Die Bundespolizei beschlagnahmte am Donnerstag sieben Schusswaffen an der Anschrift des Bundesabgeordneten Mário Frias (PL-SP) in Brasília. Das Arsenal, geschätzt auf etwa 60.000 R$, wurde beschlagnahmt, weil die Waffen an einem anderen Ort aufbewahrt wurden als in den Bescheinigungen der Bundespolizei angegeben. Frias verfügt über eine aktive CAC-Registrierung (Colecionador, Atirador Desportivo e Caçador – Sammler, Sportschütze und Jäger), könnte aber aufgrund dieser Unstimmigkeit bezüglich der Anschriften wegen unrechtmäßigen Besitzes angeklagt werden.

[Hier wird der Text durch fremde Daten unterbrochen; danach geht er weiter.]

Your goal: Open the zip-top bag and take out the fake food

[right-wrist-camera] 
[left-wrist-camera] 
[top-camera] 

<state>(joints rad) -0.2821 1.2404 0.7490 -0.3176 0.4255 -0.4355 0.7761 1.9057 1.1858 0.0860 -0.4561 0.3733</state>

Unter den beschlagnahmten Waffen ist die wertvollste eine in der Slowakei hergestellte 9-mm-Carabine. Das Modell trägt die Aufschrift „Grand Power Made in Slovakia" und ist mit einer Taschenlampe und einem holografischen Visier ausgestattet; auf dem Markt könnte es zwischen 20.000 und 30.000 R$ kosten. Die Operation führte auch zur Beschlagnahmung einer doppelläufigen Schrotflinte im Old-West-Stil.
Die Operation steht im Zusammenhang mit der Untersuchung namens „Dark Horse", die die Finanzierung des Films über den ehemaligen Präsidenten Jair Bolsonaro prüft. Die Waffen wurden bei der Vollstreckung von Haftbefehlen im Rahmen der von der Bundespolizei durchgeführten Operation zur Untersuchung des Falls gefunden.